## WHAT YOU SHOULD DO
Report all lines of the data below that hold the word "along".

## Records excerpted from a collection
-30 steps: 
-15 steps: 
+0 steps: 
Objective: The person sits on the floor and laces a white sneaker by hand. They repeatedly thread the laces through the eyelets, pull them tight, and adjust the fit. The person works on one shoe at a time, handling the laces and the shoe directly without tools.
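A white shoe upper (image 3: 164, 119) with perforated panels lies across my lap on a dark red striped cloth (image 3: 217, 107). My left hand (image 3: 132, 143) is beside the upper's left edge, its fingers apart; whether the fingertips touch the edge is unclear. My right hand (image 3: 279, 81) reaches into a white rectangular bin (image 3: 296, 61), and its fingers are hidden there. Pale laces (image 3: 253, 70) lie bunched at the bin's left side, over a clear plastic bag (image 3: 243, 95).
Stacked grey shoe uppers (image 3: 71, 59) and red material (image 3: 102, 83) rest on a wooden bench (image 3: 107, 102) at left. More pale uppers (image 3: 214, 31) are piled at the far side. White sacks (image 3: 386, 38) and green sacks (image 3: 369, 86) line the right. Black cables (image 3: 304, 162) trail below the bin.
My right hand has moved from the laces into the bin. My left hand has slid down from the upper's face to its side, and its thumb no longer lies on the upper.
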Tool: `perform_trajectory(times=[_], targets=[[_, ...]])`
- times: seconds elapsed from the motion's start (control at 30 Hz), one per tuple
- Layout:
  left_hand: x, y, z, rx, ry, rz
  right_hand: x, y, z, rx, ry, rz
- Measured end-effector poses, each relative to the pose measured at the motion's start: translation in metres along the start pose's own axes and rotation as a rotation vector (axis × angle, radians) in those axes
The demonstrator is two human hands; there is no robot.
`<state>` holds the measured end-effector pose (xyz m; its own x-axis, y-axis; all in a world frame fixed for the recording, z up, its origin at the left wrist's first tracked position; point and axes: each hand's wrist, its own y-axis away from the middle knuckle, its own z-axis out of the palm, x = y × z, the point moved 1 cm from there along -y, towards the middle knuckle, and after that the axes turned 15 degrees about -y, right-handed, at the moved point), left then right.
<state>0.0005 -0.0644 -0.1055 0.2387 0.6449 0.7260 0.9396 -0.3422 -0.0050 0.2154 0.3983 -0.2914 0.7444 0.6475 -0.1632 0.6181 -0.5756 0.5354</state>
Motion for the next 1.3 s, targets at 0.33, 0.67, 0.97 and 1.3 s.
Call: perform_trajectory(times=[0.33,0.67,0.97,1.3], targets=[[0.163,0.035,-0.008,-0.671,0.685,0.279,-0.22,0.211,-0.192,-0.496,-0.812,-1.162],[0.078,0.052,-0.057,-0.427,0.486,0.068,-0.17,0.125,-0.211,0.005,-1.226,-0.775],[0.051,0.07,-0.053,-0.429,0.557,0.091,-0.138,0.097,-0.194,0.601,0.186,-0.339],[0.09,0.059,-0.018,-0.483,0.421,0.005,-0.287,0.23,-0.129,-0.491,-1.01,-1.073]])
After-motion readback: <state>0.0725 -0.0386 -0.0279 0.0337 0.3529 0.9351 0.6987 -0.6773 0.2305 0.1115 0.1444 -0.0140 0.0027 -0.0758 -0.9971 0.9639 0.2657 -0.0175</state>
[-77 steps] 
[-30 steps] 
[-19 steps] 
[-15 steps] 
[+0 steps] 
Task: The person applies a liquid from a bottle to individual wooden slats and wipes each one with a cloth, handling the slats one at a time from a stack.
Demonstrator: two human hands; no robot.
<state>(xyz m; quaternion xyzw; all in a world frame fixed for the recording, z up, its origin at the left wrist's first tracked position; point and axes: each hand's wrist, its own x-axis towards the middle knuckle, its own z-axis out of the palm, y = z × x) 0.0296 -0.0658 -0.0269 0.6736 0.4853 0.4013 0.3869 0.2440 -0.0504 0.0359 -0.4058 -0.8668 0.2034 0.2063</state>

## RESPONSE FOR THIS EXERCISE
- Measured end-effector poses, each relative to the pose measured at the motion's start: translation in metres along the start pose's own axes and rotation as a rotation vector (axis × angle, radians) in those axes
`<state>` holds the measured end-effector pose (xyz m; its own x-axis, y-axis; all in a world frame fixed for the recording, z up, its origin at the left wrist's first tracked position; point and axes: each hand's wrist, its own y-axis away from the middle knuckle, its own z-axis out of the palm, x = y × z, the point moved 1 cm from there along -y, towards the middle knuckle, and after that the axes turned 15 degrees about -y, right-handed, at the moved point), left then right.

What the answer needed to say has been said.